MATERIALS AND METHODS

Participant

The participants were recruited from the Parkinson Voice Project clinic in Richardson, Texas. The study called for participants who are (1) diagnosed with idiopathic PD by neurologists specializing movement disorders, (2) 40 to 80 years of age, (3) monolingual speakers of General American English (GAE), (4) right-handed, (5) hearing and vision within normal limits with or without corrections by self-report, and (6) not diagnosed with other neurogenic and psychiatric conditions that could affect the ability to follow the researchers’ instructions. Twenty-three participants completed the study, including 16 males and seven females, with ages ranging from 45 to 78 years old (Mage = 66; SD = 9) (Table 1).

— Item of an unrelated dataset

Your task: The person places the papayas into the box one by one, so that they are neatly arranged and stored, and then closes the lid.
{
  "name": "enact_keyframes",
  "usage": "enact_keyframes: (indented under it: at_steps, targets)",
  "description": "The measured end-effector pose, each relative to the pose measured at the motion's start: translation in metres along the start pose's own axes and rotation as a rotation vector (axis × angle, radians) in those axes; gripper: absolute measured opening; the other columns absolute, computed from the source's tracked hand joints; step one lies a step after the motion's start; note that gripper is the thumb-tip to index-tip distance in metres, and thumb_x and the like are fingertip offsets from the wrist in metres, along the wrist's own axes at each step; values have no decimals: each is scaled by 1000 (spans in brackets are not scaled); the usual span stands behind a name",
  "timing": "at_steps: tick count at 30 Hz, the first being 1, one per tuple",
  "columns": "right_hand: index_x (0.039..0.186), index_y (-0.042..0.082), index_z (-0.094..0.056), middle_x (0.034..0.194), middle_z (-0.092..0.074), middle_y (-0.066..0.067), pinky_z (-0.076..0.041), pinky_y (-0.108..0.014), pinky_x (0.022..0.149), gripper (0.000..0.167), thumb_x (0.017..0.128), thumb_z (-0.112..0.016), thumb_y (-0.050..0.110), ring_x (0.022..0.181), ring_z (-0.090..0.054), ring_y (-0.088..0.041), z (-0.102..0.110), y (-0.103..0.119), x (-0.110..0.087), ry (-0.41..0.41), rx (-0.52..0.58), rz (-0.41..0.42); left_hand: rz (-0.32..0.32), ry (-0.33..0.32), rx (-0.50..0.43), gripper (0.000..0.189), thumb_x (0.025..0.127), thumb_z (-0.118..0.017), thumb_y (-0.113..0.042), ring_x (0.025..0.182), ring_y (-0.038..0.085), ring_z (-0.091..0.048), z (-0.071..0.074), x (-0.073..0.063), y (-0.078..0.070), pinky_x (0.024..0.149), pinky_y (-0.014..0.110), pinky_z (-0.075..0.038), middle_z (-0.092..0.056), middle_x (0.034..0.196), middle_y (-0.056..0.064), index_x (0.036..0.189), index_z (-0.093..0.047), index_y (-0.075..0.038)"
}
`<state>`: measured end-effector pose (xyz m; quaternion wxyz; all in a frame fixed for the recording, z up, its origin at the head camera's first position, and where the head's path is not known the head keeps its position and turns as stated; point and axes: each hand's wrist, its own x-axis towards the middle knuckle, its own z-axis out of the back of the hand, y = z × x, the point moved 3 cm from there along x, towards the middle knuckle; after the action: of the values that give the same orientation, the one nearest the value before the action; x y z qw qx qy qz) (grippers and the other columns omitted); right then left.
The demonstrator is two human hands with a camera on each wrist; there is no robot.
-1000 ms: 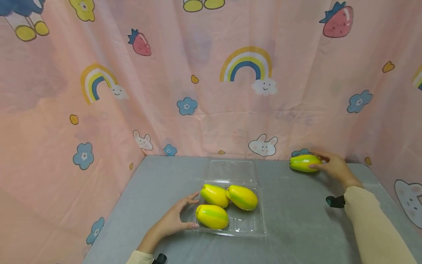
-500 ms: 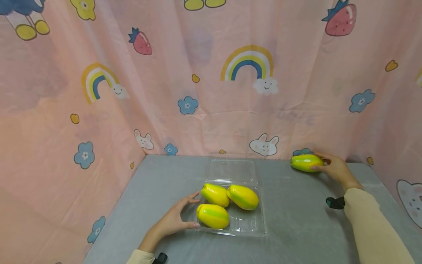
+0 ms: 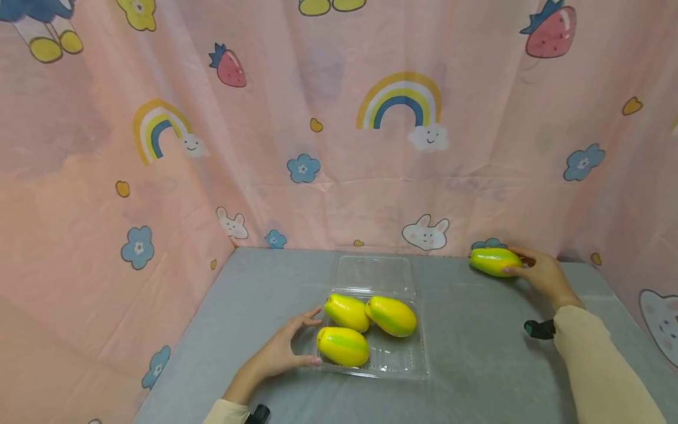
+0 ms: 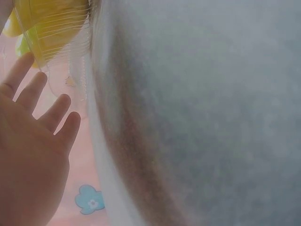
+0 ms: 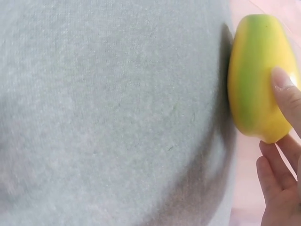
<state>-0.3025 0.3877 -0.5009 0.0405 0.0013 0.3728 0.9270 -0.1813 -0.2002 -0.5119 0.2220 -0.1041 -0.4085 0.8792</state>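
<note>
Right wrist view: right hand (image 5: 284, 190) cropped, partly hiding yellow-green fruit (image 5: 254, 75).

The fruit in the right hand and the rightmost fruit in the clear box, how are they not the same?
The right hand grips the held fruit; no hand touches the boxed fruit. The held fruit is outside the clear box; the boxed fruit lies inside. Both are oblong, yellow and green.
</note>
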Motion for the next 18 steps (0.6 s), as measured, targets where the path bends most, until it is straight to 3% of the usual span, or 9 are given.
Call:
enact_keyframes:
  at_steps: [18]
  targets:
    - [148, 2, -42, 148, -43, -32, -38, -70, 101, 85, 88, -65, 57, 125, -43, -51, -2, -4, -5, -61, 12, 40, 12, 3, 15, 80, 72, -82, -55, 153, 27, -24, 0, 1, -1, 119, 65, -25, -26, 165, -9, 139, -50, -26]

    AGE PD Diagnosis Years between PD Diagnosis and Participation to the Present study
Treatment TX1-M 65 2012 2
TX2-M 77 2006 8
TX3-M 77 2012 2
TX4-M 60 2009 5
TX5-M 62 2012 2
TX6-M 69 2013 2
TX7-M 78 2009 6
TX8-M; 54 2012 3
TX9-M 68 2009 6
TX10-M 71 2012 3
TX11-M 76 2011 4
TX12-F 75 2013 1
TX13-F 58 2001 13
TX14-F 76 2012 2
TX15-F 63 2013 1
TX16-F 61 2014 1
TX17-F 58 2013 2
Control CO1-M 45 2008 6
CO2-M 76 2008 6
CO3-M 63 2001 13
CO4-M 78 2014 1
CO5-M 56 2010 5
CO6-F 58 2012 2
  Mean 66    
  SD 9    

Table 1: Participants

Twenty-two participants are on Stage 1 of the Hoehn and Yahr Scale of the Parkinson’s disease stage [23], presenting with unilateral involvement of minimal funtional impairments. One participant was on Stage 2 of the Hoehn and Yahr Scale [23], presenting with bilateral involvement without impairment of balance. All participants continued their medications, as optimally prescribed by their physicians throughout the research period without changing the type or dosage. The participants could opt out of the therapy. Seventeen participants chose to enroll in the treatment group, and the remaining six participants decided to be in the Control group. All participants completed consent process before participating in the study.

Data Collection

The data were collected four times during the 12-week study period at equal intervals including (Time 1) baseline, (Time 2) the end of the 12 one-on-one therapy sessions of the SPEAK OUT!® program over four weeks, (Time 3) after four weekly group therapy LOUD Crowd® sessions, and (Time 4) after four more subsequent weekly group therapy LOUD Crowd® sessions. Despite the criteria-based approach of the SPEAK OUT!® program, all the participants in the Treatment group attended three sessions per week over four weeks (12 sessions) regardless of the level of the progress they made. This uniform therapy schedule was enforced to maintain a consistent number of therapy sessions. Four ASHA-certified Speech-Language Pathologists (CCC-SLP) at the Parkinson Voice Project clinic administered the therapy sessions without knowing the purpose of the study. The participants in the Control group had four voice recording sessions over the 12-week study period without receiving the speech/voice therapy

For each participant’s four voice-recording meetings, efforts were made to keep the data collection at equal 4-week intervals and the meetings at the same time of the day. However, some participants could not follow the schedule precisely because of various health conditions or transportation arrangements. The data collection was carried out with a single participant at a time in a quiet room in the Parkinson Voice Project clinic in Richardson, Texas.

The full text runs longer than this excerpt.